▸ Activity
The required output is a number: how many lines of the data below include the string "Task".

▸ The input

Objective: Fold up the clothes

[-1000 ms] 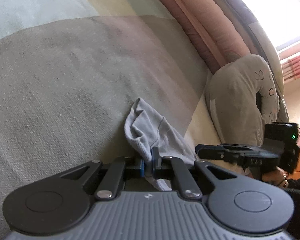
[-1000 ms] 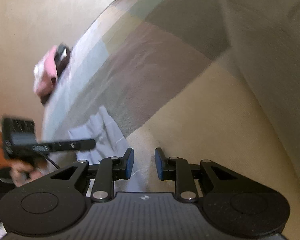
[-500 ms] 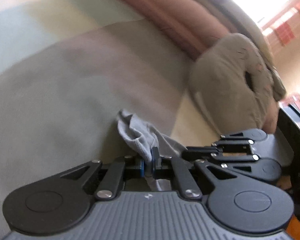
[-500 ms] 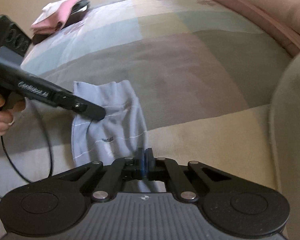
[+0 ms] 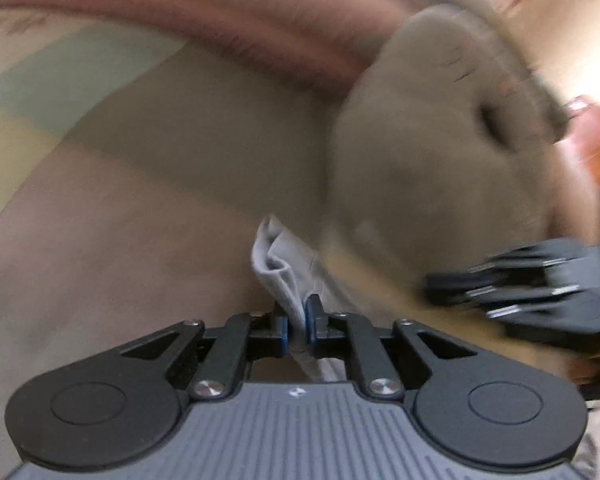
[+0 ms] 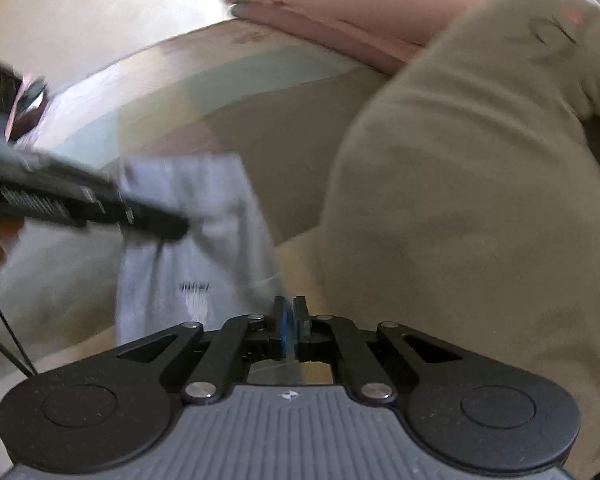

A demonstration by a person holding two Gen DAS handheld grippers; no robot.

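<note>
Just starting — no fold made yet. Left gripper [image 5: 296, 322] clenched on cloth [image 6: 204, 240], right gripper [image 6: 290, 326] too, jaws just closed; cloth lifted off bed [image 5: 120, 208].

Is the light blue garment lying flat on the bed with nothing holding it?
No: the light blue garment is pinched at two edges, with the left gripper and the right gripper both shut on its fabric.

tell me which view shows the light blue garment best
The right wrist view: the light blue garment hangs spread out, front and small print visible. The left wrist view shows only a bunched fold pinched in the left tool.
</note>
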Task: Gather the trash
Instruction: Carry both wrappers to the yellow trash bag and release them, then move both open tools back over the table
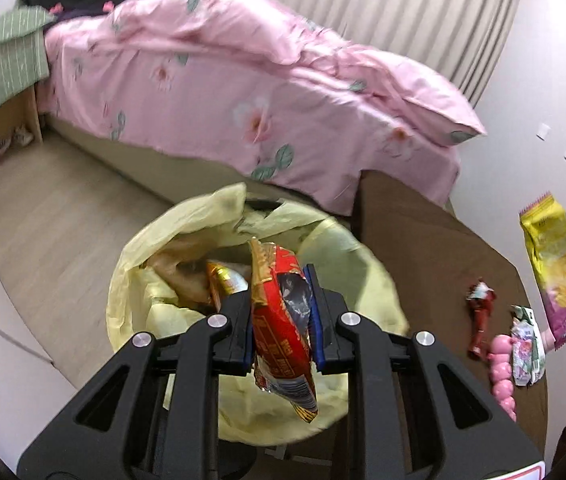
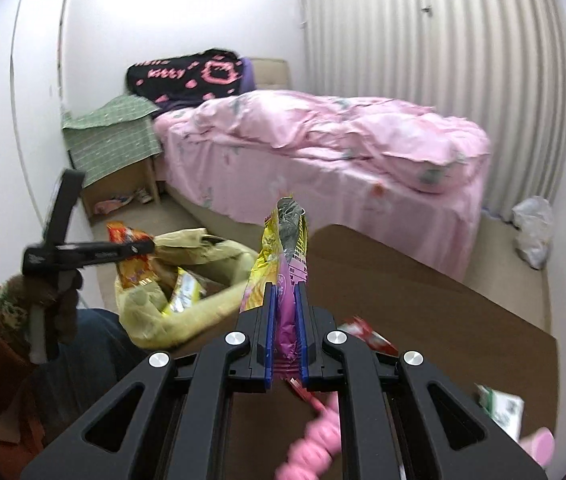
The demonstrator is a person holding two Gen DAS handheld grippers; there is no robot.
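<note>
The left hand-held gripper [image 1: 281, 316] is clamped on a red snack wrapper [image 1: 283, 320] at the lower centre of its view, jaws closed against the foil with the wrapper standing upright between them. It hangs directly above the open mouth of the yellow-lined trash bin [image 1: 323, 248], which already holds other packets. The wrapper's lower end sags toward the camera, so if the jaws part while tilted, it may catch on a finger or slide outside the near rim rather than drop in.

The right hand-held gripper [image 2: 285, 312], at the lower centre of its own view, pinches a yellow-and-purple chip bag [image 2: 283, 252] by its bottom edge; the bag's upper part twists loosely above the jaws. It sits over the brown surface [image 2: 443, 300], with the bin at the centre left. The carry across risks the thin grip slipping, or the two grippers crowding each other over the bin.

A small green-and-white wrapper [image 1: 525, 344] lies at the right of the left view beside a red toy figure [image 1: 481, 316] and a pink toy [image 1: 501, 364]; grabbing a toy by mistake is a likely error.
</note>
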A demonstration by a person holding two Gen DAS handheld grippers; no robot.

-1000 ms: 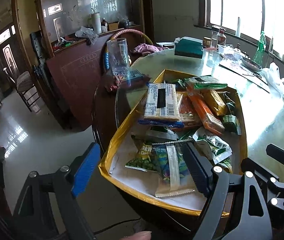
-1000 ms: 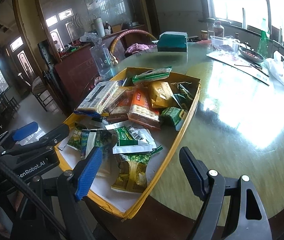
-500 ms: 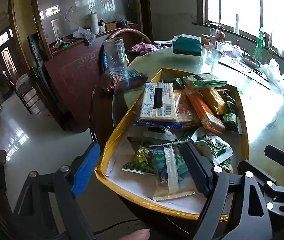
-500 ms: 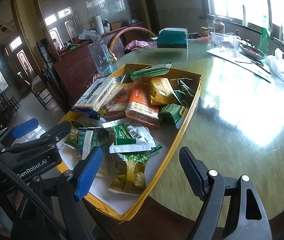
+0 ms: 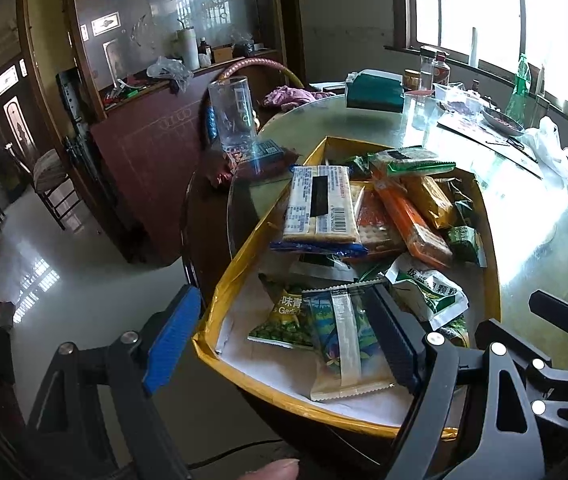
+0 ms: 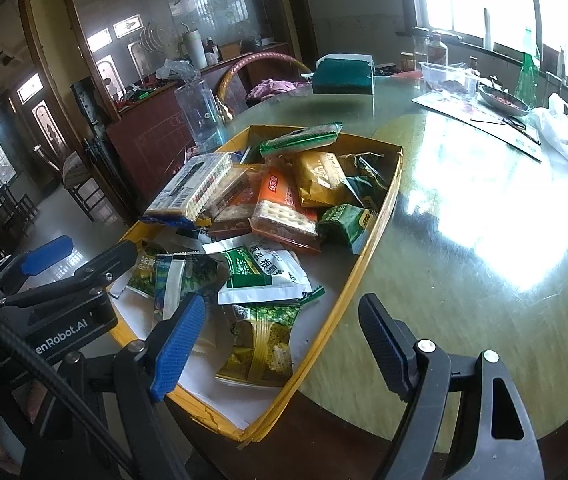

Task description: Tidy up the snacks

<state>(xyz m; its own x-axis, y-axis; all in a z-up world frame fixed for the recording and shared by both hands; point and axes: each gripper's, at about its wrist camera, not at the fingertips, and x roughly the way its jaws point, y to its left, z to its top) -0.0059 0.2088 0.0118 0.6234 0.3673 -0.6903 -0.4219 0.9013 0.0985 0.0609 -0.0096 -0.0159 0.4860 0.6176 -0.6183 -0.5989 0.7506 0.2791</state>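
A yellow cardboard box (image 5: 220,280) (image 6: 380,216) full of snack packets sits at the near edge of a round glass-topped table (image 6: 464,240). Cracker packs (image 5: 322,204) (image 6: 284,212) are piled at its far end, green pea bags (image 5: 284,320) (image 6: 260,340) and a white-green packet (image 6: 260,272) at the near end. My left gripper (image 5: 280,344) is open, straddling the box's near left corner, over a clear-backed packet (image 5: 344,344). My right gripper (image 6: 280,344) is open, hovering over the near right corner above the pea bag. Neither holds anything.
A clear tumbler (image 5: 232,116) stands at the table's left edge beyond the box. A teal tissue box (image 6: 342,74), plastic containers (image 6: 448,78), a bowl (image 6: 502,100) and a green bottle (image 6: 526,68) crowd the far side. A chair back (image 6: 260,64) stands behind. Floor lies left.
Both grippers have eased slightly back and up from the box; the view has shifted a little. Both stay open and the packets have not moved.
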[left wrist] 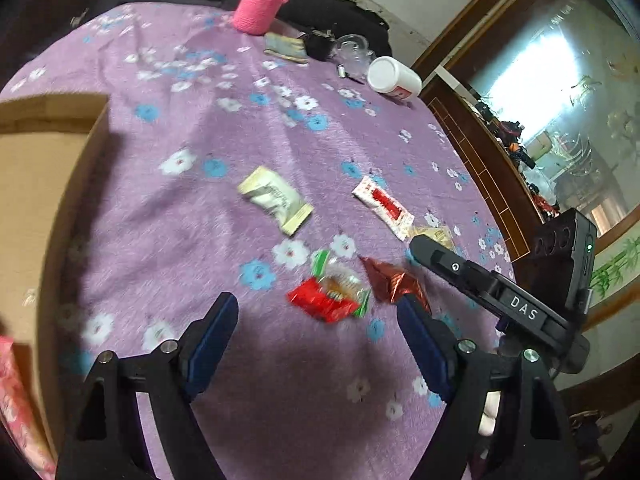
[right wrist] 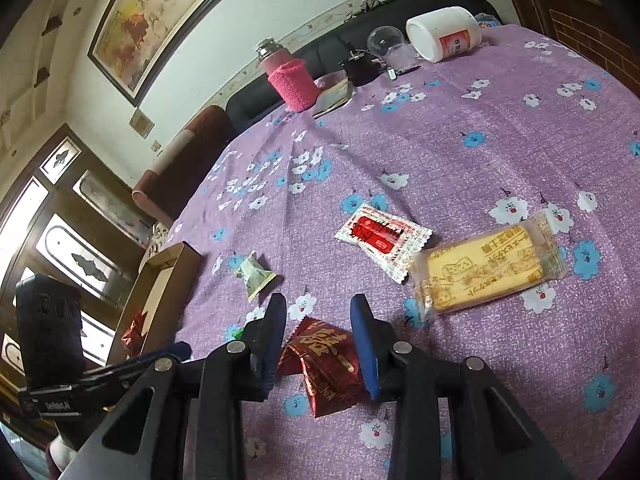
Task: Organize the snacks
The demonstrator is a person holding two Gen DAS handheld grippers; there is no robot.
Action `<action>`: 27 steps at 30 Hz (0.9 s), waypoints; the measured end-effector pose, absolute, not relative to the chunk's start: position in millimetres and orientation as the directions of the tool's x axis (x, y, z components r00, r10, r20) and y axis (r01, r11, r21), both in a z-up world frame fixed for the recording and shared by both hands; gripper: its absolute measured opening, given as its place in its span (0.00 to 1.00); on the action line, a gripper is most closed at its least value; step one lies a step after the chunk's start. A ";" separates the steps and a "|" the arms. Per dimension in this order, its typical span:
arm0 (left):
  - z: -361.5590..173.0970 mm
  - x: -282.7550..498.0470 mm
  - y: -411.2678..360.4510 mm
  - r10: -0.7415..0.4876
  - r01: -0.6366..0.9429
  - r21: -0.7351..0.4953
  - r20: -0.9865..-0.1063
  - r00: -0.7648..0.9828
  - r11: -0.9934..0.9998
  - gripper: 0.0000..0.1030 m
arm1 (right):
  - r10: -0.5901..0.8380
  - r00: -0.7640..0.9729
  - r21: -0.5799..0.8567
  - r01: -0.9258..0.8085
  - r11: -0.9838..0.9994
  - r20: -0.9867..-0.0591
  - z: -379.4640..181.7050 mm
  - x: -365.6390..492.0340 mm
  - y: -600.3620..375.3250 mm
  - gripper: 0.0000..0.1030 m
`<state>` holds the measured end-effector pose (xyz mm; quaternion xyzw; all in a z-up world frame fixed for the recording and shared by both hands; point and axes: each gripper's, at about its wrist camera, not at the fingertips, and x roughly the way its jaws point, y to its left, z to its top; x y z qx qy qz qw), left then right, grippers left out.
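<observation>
Dark red foil packet (right wrist: 326, 364) lies between fingers of right gripper (right wrist: 320, 344); jaws parted, astride packet, pad contact not confirmable. Left gripper (left wrist: 316, 344) spread wide, empty, hovering short of red-green snack (left wrist: 330, 296). Judged step: pickup of red packet for transfer to cardboard box (right wrist: 160, 300) at tabletop (right wrist: 480, 140) edge. Next move calls for closing on packet, lifting clear. Remaining on tabletop: yellow biscuit pack (right wrist: 488, 272), red-white sachet (right wrist: 382, 240), pale green wrapper (right wrist: 254, 274). Box interior mostly cut off; left view motion-blurred, labels unreadable.
</observation>
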<state>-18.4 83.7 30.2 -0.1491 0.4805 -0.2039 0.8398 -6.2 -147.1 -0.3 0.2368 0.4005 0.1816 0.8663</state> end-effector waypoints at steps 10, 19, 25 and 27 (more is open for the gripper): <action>20.1 -6.6 37.4 -0.381 0.301 -0.272 -0.831 0.406 0.914 0.37 | 0.498 0.613 0.553 -0.118 0.825 -0.613 -1.4 -4.5 -146.4 0.35; 41.7 -77.4 38.7 -0.456 0.504 -0.251 -0.823 0.339 0.827 0.51 | 0.528 0.606 0.582 -0.129 0.803 -0.595 -1.5 -5.0 -148.8 0.39; 38.6 -81.9 94.0 -0.412 0.335 -0.284 -0.809 0.420 0.898 0.55 | 0.687 0.522 0.648 -0.296 0.702 -0.505 10.1 -16.0 -129.6 0.41; 38.4 -80.1 117.6 -0.395 0.249 -0.312 -0.802 0.449 0.917 0.56 | 0.707 0.496 0.651 -0.319 0.689 -0.504 16.0 -24.8 -124.3 0.41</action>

▸ Reply
3